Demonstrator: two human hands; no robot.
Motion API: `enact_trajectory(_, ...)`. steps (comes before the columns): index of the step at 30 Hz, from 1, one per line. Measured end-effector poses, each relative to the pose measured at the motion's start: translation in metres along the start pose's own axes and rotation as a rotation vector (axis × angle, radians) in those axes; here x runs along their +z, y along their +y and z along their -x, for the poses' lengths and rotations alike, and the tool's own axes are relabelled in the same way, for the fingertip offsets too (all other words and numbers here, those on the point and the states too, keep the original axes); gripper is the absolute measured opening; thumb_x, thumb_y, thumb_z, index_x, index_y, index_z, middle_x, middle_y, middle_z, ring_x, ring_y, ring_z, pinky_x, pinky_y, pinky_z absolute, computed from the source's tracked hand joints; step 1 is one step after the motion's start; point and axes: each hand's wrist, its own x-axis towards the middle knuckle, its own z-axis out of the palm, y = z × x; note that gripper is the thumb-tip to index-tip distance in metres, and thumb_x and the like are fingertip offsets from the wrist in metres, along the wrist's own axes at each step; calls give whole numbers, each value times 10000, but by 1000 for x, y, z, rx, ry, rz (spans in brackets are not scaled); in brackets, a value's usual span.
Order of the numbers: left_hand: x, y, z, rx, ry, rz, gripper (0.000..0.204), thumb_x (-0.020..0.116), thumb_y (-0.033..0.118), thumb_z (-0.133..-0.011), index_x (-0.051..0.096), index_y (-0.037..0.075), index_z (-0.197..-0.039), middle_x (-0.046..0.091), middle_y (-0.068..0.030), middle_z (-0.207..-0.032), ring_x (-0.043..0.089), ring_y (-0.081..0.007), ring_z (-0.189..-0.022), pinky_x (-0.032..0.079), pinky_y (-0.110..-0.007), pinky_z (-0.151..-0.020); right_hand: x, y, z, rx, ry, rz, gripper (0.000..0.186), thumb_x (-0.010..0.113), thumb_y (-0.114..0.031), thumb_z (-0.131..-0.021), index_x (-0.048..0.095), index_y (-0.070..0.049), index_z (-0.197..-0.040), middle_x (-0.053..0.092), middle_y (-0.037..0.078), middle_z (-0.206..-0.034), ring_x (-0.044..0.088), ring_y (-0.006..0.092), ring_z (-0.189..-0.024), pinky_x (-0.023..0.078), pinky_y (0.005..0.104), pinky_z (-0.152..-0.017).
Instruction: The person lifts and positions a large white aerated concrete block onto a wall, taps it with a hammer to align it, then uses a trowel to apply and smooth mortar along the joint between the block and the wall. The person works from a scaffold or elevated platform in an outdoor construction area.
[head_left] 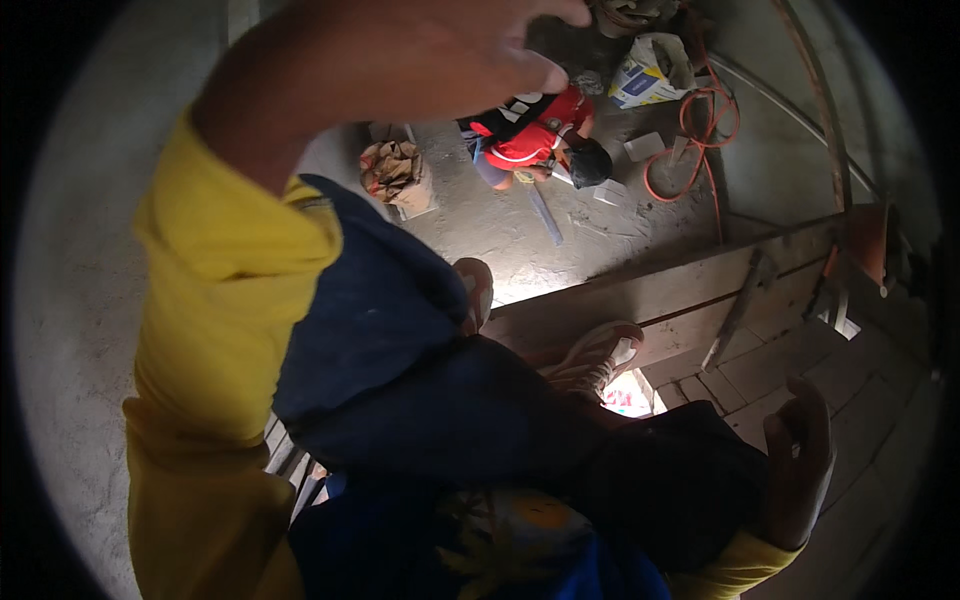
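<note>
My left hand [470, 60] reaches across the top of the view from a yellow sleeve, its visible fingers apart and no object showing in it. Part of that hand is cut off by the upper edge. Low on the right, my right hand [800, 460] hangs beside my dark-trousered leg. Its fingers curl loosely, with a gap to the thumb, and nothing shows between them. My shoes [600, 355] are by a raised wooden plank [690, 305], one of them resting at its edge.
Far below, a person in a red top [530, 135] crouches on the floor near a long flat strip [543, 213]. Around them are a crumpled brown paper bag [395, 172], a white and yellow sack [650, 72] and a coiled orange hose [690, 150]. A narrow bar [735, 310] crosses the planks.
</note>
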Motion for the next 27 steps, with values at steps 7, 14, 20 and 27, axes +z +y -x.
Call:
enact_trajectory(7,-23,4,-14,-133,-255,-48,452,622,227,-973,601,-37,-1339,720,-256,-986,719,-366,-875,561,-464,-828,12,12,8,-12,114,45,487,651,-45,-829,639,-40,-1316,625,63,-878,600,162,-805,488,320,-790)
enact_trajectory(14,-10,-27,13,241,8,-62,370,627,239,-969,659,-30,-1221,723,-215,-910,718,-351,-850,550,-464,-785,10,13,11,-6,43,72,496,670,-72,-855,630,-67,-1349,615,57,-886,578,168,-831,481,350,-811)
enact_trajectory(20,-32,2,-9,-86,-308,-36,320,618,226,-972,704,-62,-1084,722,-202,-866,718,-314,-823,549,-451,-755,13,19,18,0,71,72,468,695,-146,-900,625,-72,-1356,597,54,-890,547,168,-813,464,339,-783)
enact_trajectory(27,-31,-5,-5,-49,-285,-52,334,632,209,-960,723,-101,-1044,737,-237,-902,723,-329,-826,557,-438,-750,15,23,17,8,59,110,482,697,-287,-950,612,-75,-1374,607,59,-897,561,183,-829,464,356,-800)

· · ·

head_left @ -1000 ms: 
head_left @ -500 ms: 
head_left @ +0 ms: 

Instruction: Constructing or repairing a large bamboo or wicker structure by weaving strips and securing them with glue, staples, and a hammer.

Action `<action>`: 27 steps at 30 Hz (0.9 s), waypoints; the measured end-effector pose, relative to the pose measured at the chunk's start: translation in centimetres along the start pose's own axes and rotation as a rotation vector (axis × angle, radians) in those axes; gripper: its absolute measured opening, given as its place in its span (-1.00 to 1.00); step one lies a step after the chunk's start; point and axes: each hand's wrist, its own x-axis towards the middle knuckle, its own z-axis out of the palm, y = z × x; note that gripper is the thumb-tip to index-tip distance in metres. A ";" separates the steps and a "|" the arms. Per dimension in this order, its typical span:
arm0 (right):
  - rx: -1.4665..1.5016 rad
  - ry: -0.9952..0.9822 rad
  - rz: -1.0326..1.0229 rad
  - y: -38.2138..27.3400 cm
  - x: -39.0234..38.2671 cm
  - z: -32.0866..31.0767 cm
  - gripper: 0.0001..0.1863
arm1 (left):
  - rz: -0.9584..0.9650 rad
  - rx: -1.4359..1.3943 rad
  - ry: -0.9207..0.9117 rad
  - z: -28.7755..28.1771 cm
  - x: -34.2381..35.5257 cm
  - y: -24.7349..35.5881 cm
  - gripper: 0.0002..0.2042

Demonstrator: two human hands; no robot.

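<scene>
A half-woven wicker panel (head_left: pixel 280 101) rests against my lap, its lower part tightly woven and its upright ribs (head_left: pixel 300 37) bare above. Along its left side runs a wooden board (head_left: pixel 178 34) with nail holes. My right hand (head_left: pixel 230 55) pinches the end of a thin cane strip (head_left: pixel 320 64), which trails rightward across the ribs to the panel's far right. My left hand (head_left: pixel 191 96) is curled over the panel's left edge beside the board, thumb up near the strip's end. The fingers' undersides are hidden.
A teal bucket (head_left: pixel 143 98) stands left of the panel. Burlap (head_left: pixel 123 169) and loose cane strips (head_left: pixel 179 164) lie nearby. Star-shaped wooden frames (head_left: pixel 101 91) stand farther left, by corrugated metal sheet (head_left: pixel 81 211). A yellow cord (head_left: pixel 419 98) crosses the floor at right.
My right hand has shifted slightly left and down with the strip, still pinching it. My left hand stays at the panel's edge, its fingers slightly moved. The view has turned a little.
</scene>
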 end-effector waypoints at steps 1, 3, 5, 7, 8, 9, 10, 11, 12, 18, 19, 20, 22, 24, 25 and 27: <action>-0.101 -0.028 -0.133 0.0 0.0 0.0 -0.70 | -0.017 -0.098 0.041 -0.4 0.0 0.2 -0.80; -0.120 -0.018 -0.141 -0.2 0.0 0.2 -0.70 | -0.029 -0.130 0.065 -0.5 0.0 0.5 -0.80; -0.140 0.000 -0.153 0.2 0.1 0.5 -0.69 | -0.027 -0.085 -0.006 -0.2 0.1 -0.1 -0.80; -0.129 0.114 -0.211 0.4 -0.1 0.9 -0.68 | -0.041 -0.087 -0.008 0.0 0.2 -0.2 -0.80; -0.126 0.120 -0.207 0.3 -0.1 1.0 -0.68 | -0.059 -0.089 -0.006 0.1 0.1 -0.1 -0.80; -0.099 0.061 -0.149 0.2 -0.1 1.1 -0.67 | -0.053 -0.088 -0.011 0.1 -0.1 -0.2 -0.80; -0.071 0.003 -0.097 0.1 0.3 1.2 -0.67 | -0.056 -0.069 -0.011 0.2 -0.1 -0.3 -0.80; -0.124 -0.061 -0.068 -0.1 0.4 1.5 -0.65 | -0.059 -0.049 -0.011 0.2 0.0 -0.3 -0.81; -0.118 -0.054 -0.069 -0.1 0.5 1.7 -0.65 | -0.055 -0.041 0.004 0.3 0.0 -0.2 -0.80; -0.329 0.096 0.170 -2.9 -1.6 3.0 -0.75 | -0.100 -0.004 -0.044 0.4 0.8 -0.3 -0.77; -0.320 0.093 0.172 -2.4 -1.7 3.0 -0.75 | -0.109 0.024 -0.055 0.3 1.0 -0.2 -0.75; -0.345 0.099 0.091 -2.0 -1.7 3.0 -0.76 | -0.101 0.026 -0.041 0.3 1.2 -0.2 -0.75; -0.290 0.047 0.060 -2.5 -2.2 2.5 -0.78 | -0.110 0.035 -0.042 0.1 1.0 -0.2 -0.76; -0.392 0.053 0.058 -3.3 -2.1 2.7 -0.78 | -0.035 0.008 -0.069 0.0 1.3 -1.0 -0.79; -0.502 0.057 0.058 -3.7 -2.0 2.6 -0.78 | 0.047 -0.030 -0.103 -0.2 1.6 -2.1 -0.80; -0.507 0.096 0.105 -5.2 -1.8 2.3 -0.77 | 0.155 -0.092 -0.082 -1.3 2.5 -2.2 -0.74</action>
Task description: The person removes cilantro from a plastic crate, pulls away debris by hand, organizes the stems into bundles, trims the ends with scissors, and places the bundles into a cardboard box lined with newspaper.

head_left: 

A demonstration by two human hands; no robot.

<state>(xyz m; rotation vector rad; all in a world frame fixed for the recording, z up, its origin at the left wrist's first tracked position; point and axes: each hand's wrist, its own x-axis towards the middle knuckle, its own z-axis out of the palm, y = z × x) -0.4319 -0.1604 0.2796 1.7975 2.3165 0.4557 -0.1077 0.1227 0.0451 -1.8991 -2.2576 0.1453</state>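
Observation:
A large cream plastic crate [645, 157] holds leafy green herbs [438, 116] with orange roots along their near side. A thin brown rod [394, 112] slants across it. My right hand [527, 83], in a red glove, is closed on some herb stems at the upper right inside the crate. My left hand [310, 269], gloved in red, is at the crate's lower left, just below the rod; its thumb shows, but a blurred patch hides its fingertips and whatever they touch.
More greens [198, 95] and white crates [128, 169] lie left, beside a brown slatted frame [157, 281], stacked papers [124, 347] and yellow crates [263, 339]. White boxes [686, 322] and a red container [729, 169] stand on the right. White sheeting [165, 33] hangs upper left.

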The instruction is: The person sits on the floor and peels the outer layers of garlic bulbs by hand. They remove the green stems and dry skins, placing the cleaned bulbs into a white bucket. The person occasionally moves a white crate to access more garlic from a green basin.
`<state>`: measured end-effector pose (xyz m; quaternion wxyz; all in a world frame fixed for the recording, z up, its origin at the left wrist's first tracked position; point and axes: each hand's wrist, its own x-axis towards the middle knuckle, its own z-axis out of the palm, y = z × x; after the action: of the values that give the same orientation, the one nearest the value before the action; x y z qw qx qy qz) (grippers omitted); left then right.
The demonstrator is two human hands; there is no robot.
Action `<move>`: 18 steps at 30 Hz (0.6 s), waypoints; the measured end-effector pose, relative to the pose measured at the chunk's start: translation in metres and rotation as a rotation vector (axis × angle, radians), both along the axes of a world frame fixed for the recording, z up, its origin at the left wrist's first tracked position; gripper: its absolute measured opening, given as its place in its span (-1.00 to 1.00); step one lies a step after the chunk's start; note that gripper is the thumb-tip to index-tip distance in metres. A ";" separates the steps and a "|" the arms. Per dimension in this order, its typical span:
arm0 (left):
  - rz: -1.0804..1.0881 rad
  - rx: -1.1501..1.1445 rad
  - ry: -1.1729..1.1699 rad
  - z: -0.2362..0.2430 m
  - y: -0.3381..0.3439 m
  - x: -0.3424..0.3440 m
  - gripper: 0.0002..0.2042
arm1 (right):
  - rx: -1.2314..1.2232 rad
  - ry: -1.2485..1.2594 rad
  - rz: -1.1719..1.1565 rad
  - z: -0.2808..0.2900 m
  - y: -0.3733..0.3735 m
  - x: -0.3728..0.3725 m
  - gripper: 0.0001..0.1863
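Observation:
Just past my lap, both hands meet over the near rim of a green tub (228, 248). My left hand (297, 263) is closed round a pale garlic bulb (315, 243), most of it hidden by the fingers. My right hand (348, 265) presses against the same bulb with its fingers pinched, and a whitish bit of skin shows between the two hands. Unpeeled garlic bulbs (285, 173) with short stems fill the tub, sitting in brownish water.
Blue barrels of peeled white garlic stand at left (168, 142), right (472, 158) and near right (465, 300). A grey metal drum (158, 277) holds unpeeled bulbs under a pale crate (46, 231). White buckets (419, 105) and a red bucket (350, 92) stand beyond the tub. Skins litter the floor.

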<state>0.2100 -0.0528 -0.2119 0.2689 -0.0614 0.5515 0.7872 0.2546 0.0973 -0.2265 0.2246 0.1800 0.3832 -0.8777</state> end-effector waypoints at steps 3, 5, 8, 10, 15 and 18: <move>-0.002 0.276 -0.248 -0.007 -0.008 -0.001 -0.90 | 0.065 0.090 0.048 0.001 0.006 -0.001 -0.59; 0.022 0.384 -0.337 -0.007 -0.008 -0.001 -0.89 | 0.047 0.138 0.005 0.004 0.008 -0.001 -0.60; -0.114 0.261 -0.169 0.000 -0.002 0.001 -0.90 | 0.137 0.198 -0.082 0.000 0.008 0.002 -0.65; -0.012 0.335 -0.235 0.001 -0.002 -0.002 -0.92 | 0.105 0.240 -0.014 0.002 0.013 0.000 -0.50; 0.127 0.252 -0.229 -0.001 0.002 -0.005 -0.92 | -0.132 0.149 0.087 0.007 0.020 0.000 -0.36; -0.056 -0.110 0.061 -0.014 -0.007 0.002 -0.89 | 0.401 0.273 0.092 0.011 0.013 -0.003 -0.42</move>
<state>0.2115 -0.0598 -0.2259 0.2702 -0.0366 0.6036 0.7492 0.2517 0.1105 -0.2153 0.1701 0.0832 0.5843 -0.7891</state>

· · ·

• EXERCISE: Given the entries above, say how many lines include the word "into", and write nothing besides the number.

• PROBLEM SOLUTION: 2